Forecast is for better numbers in the coming months
Jennie Li — Foto: Divulgação
The second quarter results season is expected to maintain the tone of the first three months of 2023, without major surprises, with the market already expecting a series of weaker earning reports from listed companies, still reflecting the challenging economic scenario. The important thing, according to analysts heard by Valor, will be the signal that these companies will give for the sequence of the year.
“The general perception we have is that the improvement we have seen in stock prices in recent months, with the expectation of a reduction in interest rates and improvement in economic activity, will not be corroborated by the results,” says Fernando Ferreira, chief strategist at XP. He points out that the weak macroeconomic indicators shown in recent weeks have reduced analysts’ expectations.
Brazil’s benchmark interest rate Selic still stands at 13.75% per year, close to the level of 12 months ago, and is expected to translate into a less robust increase in companies’ financial results. The high cost of debt, however, will still have a strong impact on the bottom line of earning reports. The 2% drop-in economic activity in May, indicated by the Central Bank’s Economic Activity Index (IBC-Br) data released earlier this week, will also take its toll.
“The results of the companies should surprise the market little, the first quarter had more this role of adjusting expectations about what was happening and the numbers released in the coming weeks are expected to remain very similar to the first months of the year,” says Pedro Serra, head of research at Ativa Investimentos.

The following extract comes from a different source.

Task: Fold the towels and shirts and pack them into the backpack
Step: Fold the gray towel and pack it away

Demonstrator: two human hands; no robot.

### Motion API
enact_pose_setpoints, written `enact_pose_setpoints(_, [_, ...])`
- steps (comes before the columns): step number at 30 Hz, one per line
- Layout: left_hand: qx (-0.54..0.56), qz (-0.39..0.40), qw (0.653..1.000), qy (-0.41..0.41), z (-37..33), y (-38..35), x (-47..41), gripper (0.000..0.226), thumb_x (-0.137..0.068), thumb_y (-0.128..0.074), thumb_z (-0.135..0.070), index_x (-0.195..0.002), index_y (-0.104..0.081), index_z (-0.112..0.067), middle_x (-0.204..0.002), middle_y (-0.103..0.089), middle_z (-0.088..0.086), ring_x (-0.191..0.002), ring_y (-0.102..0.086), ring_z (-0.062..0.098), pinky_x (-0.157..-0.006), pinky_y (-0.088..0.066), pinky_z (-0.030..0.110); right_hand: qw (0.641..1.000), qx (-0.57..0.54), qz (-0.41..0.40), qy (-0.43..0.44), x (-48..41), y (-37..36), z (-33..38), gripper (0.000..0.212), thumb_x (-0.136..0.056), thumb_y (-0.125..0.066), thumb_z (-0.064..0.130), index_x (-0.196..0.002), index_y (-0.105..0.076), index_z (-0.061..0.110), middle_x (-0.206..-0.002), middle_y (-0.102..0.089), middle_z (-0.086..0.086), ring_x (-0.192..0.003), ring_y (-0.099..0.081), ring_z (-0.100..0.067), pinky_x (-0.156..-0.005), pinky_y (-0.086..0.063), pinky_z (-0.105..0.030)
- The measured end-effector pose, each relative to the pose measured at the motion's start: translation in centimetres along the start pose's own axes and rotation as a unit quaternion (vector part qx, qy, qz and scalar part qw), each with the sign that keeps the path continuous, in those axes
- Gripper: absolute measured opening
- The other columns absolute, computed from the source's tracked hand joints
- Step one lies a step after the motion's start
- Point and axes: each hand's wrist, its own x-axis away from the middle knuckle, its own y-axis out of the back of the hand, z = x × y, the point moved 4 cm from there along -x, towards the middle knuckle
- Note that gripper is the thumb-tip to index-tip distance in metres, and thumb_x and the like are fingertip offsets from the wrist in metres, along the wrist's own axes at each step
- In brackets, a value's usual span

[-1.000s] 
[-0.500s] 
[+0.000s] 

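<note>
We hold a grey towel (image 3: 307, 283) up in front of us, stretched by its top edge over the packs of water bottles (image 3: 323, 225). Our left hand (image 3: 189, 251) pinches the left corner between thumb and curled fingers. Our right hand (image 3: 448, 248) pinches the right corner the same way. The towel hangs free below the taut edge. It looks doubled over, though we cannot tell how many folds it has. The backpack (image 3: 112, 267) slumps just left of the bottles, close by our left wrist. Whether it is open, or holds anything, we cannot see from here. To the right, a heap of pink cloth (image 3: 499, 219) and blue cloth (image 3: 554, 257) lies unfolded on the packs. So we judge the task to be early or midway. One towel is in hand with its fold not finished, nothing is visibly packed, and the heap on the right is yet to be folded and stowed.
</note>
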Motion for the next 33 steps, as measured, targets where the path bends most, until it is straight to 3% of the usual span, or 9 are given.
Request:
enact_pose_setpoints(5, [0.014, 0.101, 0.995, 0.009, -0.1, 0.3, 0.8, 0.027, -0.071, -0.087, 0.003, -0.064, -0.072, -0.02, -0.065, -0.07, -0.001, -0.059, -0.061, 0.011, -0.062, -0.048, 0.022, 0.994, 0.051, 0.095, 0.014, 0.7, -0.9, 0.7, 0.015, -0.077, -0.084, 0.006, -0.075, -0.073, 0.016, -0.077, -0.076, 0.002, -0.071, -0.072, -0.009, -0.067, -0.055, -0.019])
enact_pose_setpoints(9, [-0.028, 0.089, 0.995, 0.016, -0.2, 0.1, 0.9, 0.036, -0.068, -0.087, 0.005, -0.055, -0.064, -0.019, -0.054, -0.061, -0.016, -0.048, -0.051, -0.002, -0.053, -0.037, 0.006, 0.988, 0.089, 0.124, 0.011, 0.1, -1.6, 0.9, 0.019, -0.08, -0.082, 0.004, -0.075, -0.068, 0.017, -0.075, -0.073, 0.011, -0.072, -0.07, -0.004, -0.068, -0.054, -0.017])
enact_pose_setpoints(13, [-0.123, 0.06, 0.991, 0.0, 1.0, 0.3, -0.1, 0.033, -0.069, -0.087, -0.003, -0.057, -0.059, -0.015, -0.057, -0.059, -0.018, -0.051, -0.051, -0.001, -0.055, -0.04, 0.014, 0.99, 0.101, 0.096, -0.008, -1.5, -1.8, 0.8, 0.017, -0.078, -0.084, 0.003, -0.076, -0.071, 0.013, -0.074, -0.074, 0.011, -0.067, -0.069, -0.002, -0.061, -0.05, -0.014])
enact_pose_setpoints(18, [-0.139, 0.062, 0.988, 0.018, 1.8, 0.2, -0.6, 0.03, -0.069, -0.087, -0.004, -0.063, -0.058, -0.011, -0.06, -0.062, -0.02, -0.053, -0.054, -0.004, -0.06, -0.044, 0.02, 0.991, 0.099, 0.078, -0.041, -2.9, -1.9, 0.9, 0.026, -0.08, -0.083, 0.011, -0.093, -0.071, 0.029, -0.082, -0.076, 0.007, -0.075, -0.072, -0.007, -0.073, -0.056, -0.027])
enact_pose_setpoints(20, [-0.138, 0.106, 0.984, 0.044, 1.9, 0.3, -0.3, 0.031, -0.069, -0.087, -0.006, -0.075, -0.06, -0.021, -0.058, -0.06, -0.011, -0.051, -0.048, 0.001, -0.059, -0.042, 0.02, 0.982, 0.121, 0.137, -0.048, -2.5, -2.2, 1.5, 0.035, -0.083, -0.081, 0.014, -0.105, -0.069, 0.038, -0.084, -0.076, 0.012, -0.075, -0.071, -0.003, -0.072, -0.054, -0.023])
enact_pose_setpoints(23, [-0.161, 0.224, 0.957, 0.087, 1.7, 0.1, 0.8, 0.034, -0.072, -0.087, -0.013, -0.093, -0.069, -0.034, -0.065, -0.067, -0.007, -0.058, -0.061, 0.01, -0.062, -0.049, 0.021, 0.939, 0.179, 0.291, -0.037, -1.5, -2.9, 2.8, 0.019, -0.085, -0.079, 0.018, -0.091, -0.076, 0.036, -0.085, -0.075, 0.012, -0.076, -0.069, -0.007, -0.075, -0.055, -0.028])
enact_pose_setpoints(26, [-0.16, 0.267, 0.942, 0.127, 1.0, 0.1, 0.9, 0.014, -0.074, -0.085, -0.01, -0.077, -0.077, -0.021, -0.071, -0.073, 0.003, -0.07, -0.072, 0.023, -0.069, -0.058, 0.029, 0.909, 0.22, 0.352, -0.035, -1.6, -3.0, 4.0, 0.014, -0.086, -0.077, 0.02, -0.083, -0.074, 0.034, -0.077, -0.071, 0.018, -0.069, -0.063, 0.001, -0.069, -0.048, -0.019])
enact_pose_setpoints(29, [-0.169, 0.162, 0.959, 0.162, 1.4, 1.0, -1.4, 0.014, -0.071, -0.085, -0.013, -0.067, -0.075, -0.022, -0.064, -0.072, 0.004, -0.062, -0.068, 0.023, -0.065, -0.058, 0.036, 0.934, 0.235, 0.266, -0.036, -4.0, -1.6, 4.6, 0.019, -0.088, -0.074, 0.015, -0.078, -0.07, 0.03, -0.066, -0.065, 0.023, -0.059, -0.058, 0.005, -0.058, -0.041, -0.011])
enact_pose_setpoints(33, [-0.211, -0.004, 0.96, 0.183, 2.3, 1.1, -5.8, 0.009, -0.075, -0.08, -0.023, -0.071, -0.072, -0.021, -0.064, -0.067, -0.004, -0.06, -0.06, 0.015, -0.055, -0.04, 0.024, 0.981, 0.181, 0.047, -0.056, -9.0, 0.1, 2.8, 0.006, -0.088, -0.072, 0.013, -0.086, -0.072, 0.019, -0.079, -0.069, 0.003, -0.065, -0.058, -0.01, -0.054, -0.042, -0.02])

A survey by the Bank of America (BofA) shows that 65% of the managers interviewed consider that much of the scenario of weaker results is already reflected in the prices of companies, which reduces the possibilities of negative surprises and increases the potential for stock appreciation if any company exceeds expectations for the period.
For Mr. Ferreira, the recent moves made by companies, such as debt renegotiation and stock offering to strengthen the earnings reports, show the market that they themselves already expect a continuity in the current scenario. “It was still a challenging quarter in terms of fundamentals and the big question is whether the investor will overlook this in function of what comes in the second half.”
There is a widespread expectation in the market that the Central Bank will start a process of cutting interest rates in the second half of the year, with inflation cooling, which will directly help companies’ future results. The more robust economic activity, with banks revising upwards their estimates of GDP generation, also increases the prospect of more positive numbers in the coming quarters.
Although most second-quarter results are already priced in, some sectors may stand out positively. Ativa calls attention to health care companies – which register lower cost pressure – and construction – given robust operating results with increased launches and sales, as two examples that may surprise the market. High-income retail and capital goods may have strong numbers as well, in XP’s assessment.
WEG and Romi, the companies that opened the second quarter results season, showed different numbers, even though they are from the same industrial sector. The first had robust results again, with margin expansion as it saw its costs decrease. Romi, meanwhile, saw shares melt after revenues and new orders fell.
“Few sectors are expected to show the resilience that we saw in the first quarter because of the turbulent macroeconomic,” says Jennie Li, XP strategist. She recalls that commodities remained with stable prices, but there was a significant appreciation of the real that is expected to reduce earnings of companies that operate with exports, such as mining, steel, and paper companies.
Vale presented on Wednesday a sequential evolution in production in the second quarter, but the banks’ assessment is that this should not translate into large financial gains, with analysts maintaining estimates of Ebitda around $4 billion for the company, due to the appreciation of the exchange rate and lower sales pace in the period.
Retail linked to high income and shopping malls are expected to maintain robust results in the second quarter. Both managed to quickly resume pre-pandemic performance and pass on the rise in costs to products and rents. Some agribusiness sectors, such as sugar and alcohol, are expected to also perform well in the period, according to the XP strategist.
Companies in sectors with high leverage, such as airlines and car rental companies, are expected to have more pressured results. Supermarkets are expected to suffer from lower inflation, adds Ms. Li.